» **Exercise prompt**
Filter the entries below, keeping only lines with "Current".

+++ Provided records

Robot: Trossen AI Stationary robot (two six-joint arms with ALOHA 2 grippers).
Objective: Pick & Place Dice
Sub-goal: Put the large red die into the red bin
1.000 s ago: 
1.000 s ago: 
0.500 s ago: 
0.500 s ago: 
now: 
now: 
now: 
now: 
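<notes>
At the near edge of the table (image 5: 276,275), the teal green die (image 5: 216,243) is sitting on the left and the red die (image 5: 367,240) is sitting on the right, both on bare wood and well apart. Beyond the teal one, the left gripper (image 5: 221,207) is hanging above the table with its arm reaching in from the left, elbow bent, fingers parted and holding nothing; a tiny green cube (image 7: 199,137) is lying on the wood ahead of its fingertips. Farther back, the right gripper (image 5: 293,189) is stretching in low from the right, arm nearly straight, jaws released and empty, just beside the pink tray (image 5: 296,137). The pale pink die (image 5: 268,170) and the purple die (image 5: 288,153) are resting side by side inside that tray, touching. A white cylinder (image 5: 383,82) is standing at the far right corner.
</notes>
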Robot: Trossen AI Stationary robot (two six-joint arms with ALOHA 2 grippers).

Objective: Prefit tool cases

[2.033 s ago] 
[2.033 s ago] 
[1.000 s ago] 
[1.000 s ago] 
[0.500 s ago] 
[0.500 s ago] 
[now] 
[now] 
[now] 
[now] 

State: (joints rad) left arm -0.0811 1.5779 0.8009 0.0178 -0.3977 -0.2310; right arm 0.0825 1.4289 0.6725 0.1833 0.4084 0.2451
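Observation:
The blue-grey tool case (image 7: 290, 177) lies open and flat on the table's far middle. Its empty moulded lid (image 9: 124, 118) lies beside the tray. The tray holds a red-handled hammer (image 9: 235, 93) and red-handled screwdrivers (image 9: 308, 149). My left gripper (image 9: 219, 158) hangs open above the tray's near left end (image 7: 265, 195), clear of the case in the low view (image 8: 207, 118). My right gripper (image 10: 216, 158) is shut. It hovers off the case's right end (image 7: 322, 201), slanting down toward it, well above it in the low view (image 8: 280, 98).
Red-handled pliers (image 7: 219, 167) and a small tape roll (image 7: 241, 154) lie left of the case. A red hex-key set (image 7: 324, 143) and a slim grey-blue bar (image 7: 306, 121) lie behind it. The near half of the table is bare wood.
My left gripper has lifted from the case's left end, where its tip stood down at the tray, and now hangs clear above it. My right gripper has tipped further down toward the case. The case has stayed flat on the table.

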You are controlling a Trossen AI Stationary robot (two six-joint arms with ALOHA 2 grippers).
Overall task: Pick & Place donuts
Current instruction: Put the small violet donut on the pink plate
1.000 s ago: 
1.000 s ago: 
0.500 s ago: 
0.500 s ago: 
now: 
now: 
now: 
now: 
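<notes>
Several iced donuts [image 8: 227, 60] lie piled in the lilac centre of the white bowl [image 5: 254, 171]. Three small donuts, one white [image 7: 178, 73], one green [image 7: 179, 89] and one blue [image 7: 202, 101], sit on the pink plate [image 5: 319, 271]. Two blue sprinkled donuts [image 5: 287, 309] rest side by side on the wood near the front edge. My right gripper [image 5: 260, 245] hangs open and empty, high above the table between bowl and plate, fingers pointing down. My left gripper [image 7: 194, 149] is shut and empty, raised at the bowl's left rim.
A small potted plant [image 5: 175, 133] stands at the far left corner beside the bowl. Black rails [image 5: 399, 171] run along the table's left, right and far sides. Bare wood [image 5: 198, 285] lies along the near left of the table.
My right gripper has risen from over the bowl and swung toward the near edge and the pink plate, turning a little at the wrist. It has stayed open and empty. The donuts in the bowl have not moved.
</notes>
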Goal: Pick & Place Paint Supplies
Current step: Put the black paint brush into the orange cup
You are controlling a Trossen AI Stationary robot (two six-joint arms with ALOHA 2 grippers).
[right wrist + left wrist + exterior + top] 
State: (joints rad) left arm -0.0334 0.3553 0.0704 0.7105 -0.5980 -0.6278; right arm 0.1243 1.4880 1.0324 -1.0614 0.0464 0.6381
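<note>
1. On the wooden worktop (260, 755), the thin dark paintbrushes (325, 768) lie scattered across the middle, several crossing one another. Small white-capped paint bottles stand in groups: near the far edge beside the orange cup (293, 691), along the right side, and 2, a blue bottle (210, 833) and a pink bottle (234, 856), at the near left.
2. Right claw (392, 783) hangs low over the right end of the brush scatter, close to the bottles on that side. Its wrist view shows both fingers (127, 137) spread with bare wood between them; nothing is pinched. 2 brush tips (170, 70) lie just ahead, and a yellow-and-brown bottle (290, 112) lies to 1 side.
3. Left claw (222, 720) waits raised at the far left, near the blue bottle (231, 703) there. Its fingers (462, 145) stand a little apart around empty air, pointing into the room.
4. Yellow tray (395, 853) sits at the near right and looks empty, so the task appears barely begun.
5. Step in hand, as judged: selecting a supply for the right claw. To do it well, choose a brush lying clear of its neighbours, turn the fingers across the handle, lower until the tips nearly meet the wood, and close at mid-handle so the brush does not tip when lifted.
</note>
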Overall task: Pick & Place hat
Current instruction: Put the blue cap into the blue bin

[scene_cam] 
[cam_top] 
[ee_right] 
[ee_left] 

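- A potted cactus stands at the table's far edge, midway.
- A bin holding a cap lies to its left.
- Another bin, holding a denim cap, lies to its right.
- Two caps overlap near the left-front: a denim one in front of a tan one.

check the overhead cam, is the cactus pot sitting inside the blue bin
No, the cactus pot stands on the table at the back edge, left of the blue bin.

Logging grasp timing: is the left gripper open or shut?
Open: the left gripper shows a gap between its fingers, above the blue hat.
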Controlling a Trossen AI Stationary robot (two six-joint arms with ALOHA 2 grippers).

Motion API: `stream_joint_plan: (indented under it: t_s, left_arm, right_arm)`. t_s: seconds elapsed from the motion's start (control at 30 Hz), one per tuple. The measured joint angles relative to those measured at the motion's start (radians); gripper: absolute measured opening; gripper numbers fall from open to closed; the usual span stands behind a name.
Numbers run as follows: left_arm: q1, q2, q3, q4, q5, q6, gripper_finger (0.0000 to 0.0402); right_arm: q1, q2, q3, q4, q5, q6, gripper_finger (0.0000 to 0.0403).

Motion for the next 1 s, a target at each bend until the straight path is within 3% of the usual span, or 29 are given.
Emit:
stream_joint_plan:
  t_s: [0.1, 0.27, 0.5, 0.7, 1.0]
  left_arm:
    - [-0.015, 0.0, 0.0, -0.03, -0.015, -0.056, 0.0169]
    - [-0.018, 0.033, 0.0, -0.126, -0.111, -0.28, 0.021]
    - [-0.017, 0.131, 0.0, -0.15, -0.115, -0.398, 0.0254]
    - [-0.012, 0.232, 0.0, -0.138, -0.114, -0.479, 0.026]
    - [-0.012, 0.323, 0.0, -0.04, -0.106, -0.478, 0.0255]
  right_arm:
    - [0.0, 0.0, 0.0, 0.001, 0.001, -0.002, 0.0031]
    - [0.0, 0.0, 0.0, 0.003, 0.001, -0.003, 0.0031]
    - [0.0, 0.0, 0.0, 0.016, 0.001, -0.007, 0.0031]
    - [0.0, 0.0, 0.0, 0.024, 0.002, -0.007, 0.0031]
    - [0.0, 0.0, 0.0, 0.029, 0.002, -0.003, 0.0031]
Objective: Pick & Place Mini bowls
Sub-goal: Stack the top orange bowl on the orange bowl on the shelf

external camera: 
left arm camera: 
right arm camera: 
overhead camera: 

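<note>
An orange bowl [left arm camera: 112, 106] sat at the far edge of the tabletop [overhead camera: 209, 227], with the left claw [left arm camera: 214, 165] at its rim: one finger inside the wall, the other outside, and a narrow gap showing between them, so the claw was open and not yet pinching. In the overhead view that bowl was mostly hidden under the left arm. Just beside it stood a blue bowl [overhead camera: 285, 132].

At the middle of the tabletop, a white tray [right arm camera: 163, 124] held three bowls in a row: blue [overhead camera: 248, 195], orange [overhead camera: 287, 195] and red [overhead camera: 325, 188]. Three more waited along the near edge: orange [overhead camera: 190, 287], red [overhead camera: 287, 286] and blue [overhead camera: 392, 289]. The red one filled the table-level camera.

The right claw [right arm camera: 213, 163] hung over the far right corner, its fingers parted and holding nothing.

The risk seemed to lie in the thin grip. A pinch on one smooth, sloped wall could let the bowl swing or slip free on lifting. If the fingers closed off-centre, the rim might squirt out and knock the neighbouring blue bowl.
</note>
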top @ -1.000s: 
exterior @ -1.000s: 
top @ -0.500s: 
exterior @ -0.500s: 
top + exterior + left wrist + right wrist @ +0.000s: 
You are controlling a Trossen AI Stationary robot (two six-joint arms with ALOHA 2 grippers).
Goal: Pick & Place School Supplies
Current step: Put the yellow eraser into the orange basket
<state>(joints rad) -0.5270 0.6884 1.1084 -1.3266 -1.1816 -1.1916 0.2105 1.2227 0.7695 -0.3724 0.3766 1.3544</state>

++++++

» **Output for this task**
Current instruction: Put the small violet donut on the pink plate
Current step: Put the black paint brush into the orange cup
Current instruction: Put the blue cap into the blue bin
Current step: Put the yellow eraser into the orange basket

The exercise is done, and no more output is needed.